▶ _What you will do_: Examine each line of the data. Copy the line if it includes the word "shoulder".

(Extracted data entries)
☆ ☆ ☆

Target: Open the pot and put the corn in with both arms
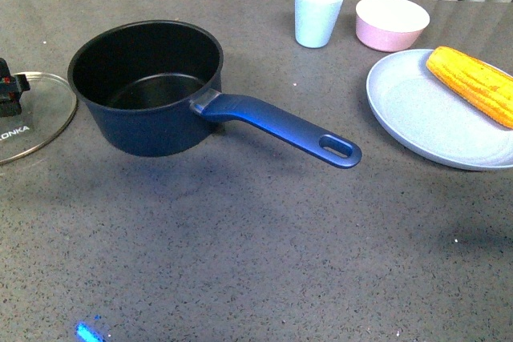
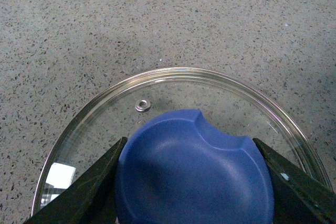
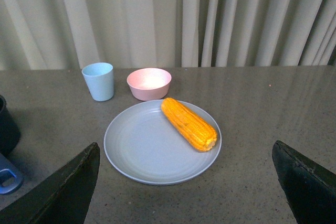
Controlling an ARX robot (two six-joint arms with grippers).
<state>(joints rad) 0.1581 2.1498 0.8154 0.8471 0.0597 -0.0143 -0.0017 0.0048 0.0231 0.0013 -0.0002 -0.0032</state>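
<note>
Curtains [image 3: 157,19] in pale folds close the room behind a grey, speckled surface [image 1: 256,278]. On it the pot [image 1: 144,130] stands uncovered and upright, showing its black inside. Its long blue handle [image 1: 280,126] points to the right and toward the robot.

Just left of the pot, a glass lid [image 2: 173,82] lies flat on the surface. The left pincer [image 2: 191,184] is closed on the lid's blue knob [image 2: 194,166], with a black finger [image 2: 89,192] pressed to either side of it.

Right of the pot, past the end of its handle, sits a pale blue plate [image 3: 142,150]. The corn [image 3: 189,124] lies on the plate, toward the side away from the pot and aslant. The right pincer [image 3: 186,192] is spread wide and grips nothing. In its wrist view the corn lies ahead of it, in line with the gap between the two fingers and well clear of both.

Behind the plate and further from the robot than the pot, a light blue cup [image 3: 98,81] and a pink bowl [image 3: 149,83] stand side by side. The cup is the nearer of the two to the pot.
</note>
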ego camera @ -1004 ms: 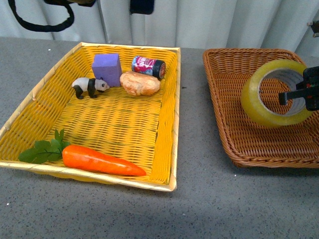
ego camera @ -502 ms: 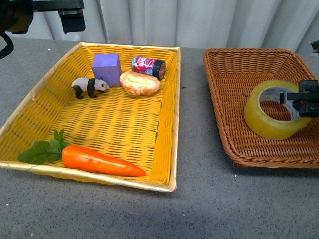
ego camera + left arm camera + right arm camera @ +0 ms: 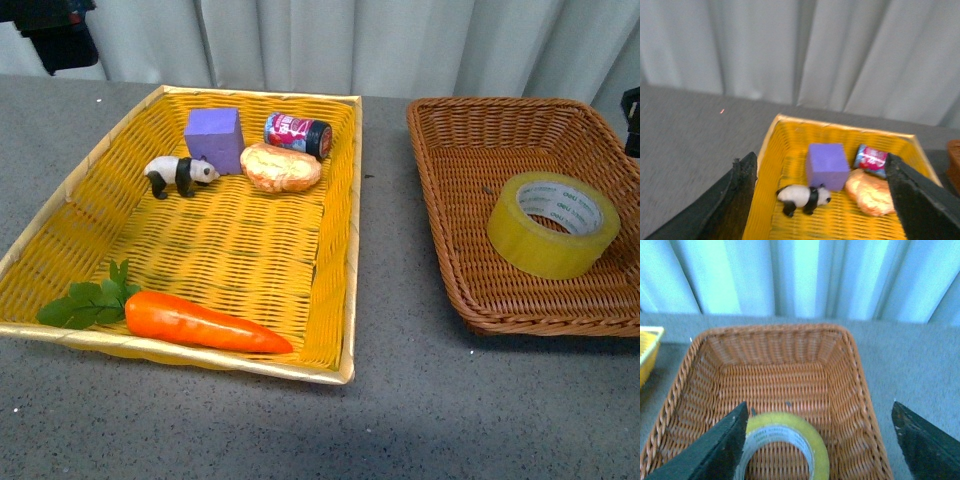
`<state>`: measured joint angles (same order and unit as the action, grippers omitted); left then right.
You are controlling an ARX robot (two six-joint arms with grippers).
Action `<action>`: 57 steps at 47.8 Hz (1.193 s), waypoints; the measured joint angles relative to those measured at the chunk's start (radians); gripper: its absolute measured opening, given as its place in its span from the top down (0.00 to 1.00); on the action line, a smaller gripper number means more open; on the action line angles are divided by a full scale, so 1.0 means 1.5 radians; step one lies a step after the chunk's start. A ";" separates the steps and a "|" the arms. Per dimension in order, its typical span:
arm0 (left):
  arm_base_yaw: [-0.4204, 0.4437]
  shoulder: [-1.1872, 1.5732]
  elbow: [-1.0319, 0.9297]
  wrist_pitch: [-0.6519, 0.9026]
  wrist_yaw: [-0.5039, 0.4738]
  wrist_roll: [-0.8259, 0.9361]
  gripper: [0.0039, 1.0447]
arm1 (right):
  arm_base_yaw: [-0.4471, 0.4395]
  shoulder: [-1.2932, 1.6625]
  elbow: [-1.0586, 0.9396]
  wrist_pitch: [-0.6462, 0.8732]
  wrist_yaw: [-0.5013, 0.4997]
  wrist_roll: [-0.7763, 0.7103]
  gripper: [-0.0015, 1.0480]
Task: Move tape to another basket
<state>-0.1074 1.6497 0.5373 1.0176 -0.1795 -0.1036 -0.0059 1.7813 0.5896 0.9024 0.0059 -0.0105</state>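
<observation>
In the brown wicker basket (image 3: 455, 215), on the robot's right, the tape (image 3: 553, 223) lies flat on the woven floor, core hole upward, near the front half and clear of every wall. No claw touches it.

Right gripper (image 3: 822, 440): jaws spread wide, both dark fingers visible at the edges of the wrist view, nothing between them; the roll sits below and between them, apart from both. In the front view only a dark sliver shows at the right edge.

Left gripper (image 3: 822, 200): also wide open and empty, looking down over the far end of the yellow basket (image 3: 335, 300), above the purple block (image 3: 827, 166), panda figure (image 3: 803, 197), bread roll (image 3: 870, 192) and can (image 3: 871, 157). The carrot (image 3: 205, 322) lies at the near end.

Judgement: placement looks complete; the step in hand is the retreat. To do it well, lift the right arm straight up with jaws kept wide, so no finger catches the roll's rim or drags the basket wall, then withdraw sideways only once above the rim.
</observation>
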 joint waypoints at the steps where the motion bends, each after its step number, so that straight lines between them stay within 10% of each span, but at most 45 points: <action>1: 0.002 -0.005 -0.018 0.033 0.022 0.011 0.30 | 0.000 0.002 -0.021 0.056 0.000 0.000 0.24; 9: 0.016 -0.064 -0.114 0.104 0.067 0.051 0.56 | 0.003 -0.055 -0.135 0.256 -0.001 0.000 0.50; 25: 0.063 -0.219 -0.234 0.068 0.116 0.062 0.97 | 0.004 -0.233 -0.258 0.196 -0.002 -0.002 0.99; 57: 0.070 -0.601 -0.344 -0.199 0.120 0.064 0.97 | 0.004 -0.656 -0.379 -0.095 -0.003 0.000 0.99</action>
<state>-0.0025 0.7483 0.0208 0.7197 -0.0002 -0.0078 -0.0002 0.7967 0.0208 0.7601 0.0017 -0.0105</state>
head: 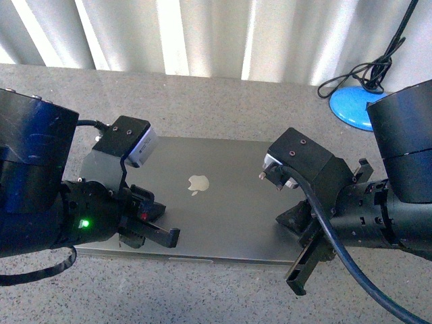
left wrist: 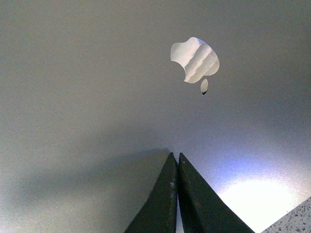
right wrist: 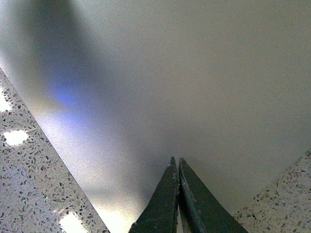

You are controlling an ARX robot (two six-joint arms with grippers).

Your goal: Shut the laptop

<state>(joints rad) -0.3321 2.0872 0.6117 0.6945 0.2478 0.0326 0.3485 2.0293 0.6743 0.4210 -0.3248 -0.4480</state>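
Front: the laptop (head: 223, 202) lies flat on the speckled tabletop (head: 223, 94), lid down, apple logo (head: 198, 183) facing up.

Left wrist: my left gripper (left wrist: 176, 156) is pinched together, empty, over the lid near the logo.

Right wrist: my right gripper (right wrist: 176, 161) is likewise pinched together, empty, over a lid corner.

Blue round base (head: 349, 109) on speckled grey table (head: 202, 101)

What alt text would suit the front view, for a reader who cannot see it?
A closed grey laptop with a pale apple logo lies flat on a speckled table. The left end effector and the right end effector are low over its lid.
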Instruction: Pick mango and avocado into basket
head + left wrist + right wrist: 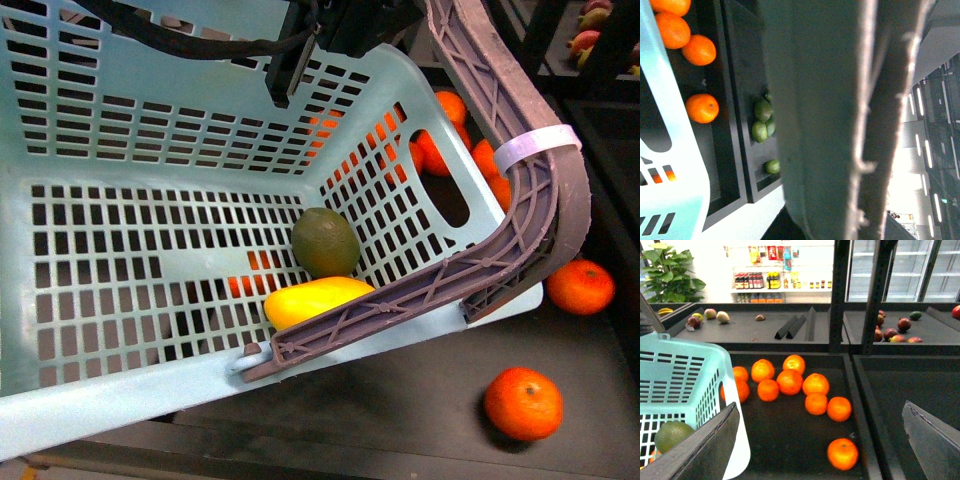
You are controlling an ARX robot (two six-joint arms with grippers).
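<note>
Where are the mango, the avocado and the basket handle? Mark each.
mango (pixel 312 299): front view, middle of its yellow skin.
avocado (pixel 325 242): front view, centre of its green skin.
basket handle (pixel 545 205): front view, ribbed outer bend.

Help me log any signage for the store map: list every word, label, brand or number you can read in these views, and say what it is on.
No text can be read in any view.
Bottles and jars on the white back shelf, right wrist view: labels too small and blurred.
Hanging packets above that shelf: print blurred, unreadable.
The basket, mango, avocado and oranges: no lettering or stickers visible.
Left wrist view: no writing.
</note>
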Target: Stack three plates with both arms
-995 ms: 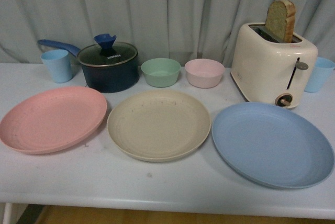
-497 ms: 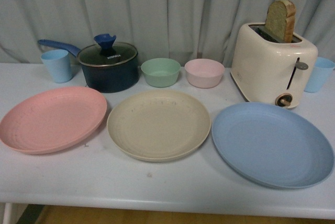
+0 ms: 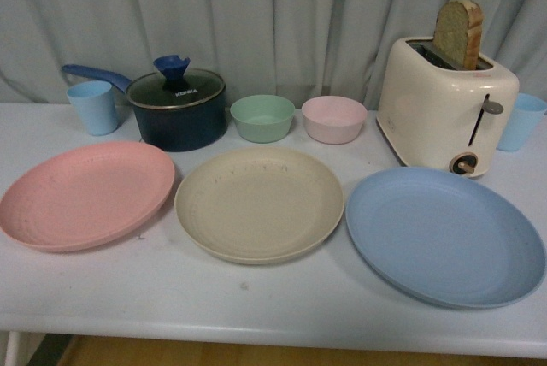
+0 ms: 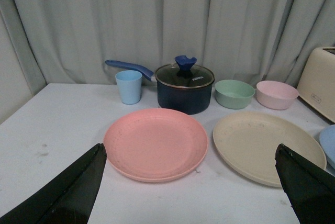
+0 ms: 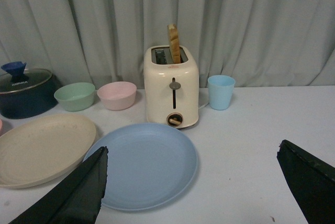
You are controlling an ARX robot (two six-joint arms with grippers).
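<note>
Left gripper (image 4: pixel 189 149) and right gripper (image 5: pixel 193 148) both show jaws spread wide, holding nothing. The pink plate (image 3: pixel 84 194) lies just left of the cream plate (image 3: pixel 259 203), the blue plate (image 3: pixel 444 234) just right, all flat on the table (image 3: pixel 282 306), unstacked. Nothing has shifted since the earlier frames.

Pink plate (image 3: pixel 84 193) lower left, beige plate (image 3: pixel 259 202) centre, blue plate (image 3: pixel 444 233) lower right, round, matte, shallow, lying flat in a row, unstacked, rims nearly touching
</note>
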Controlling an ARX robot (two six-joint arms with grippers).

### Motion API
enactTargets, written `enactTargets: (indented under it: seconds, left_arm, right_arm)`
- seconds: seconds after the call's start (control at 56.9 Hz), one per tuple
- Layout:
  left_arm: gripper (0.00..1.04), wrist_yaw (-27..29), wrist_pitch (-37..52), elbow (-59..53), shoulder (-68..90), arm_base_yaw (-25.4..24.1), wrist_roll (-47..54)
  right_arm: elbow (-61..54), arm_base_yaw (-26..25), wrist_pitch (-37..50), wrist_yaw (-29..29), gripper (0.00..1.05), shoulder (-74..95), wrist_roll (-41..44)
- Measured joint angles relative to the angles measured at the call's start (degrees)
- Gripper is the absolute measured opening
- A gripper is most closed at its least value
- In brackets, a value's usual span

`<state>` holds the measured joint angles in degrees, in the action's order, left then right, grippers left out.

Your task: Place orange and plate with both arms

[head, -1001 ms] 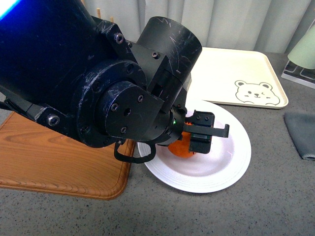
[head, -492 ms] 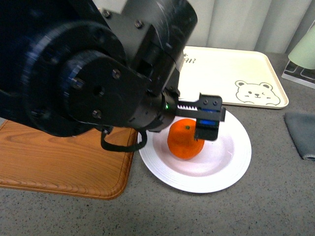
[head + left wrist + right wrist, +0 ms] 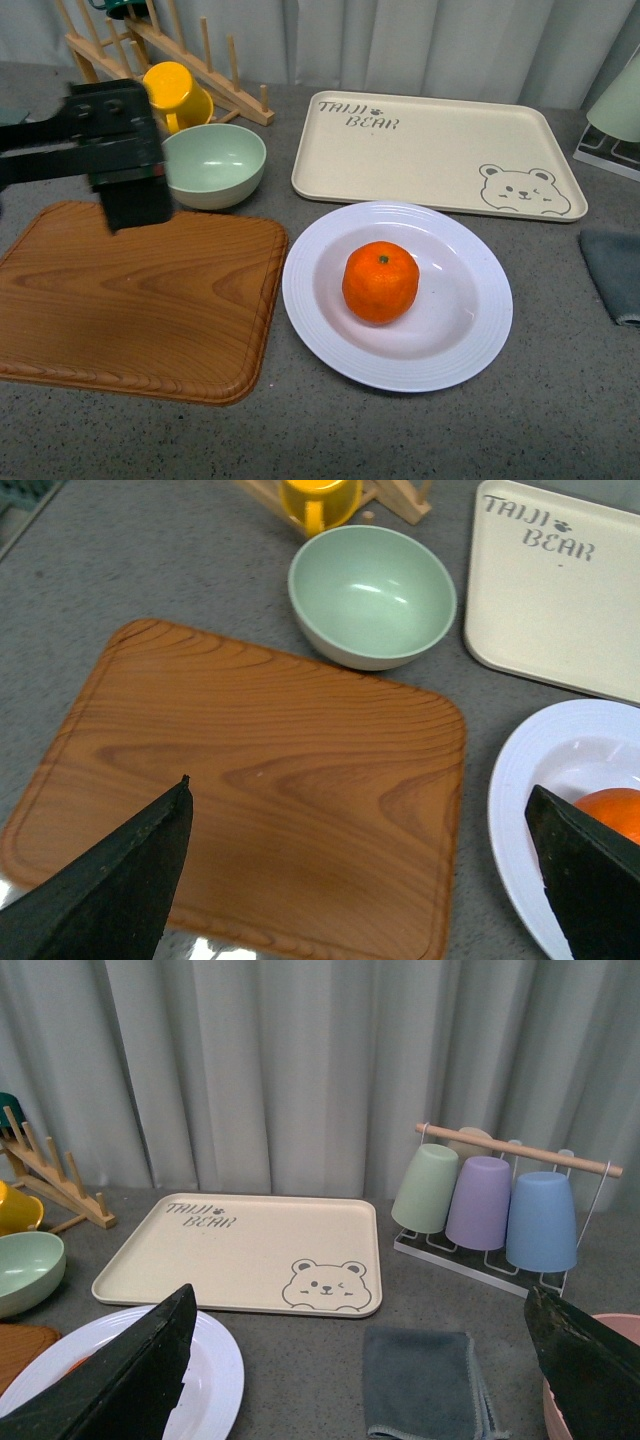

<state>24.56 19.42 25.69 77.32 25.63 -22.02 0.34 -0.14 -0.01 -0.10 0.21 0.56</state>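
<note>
Currently the orange [image 3: 380, 282] rests in the well of the plate [image 3: 470, 340], which sits on the table [image 3: 560, 420] just beside the wooden board [image 3: 140, 300]. Left gripper [image 3: 358, 788]: jaws spread wide, empty, above the board. Right gripper [image 3: 360, 1295]: jaws spread wide, empty.

Grey counter [image 3: 560, 420], matte and finely speckled like stone, spread across the whole lower field of the front view and seen again in both wrist views. Closed off at the far edge by a pale grey-green curtain [image 3: 300, 1060], hung in long vertical folds and reaching down to the counter top. Lit softly and evenly, with faint, short shadows on the grey surface and slightly darker hollows between the folds of cloth.
</note>
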Motion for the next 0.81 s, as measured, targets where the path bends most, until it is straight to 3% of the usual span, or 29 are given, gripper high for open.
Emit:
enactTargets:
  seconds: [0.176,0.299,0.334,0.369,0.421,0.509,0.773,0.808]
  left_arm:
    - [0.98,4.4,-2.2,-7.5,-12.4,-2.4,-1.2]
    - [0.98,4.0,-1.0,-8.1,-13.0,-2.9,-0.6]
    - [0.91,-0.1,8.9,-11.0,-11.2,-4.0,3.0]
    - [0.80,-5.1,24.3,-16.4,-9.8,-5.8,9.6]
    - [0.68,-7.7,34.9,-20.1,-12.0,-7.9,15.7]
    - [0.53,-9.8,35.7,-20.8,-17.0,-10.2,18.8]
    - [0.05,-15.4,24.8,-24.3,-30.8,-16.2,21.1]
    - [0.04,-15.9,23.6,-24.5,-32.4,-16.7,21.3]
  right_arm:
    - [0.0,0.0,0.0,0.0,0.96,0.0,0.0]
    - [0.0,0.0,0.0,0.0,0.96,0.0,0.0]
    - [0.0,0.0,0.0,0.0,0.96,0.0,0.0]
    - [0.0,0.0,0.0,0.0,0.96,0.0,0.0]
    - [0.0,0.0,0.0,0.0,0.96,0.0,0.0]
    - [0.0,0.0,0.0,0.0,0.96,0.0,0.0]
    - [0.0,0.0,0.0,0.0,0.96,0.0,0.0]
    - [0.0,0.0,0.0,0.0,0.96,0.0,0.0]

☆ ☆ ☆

▶ _Output_:
  shoulder: [-1.1872, 1.5732]
  shoulder: [-1.2932, 1.6625]
  left_arm: gripper (0.00..1.04), wrist_yaw (-27..29), wrist_pitch (-37..52), elbow (-59..53), shoulder (-68..90), arm_base_yaw (-25.4..24.1), wrist_roll (-47..54)
  right_arm: elbow (-61..54), arm_base_yaw (-26..25), wrist_pitch (-37..50), wrist_yaw (-29..29), gripper (0.00..1.05), shoulder (-74..95), wrist_roll (-41..44)

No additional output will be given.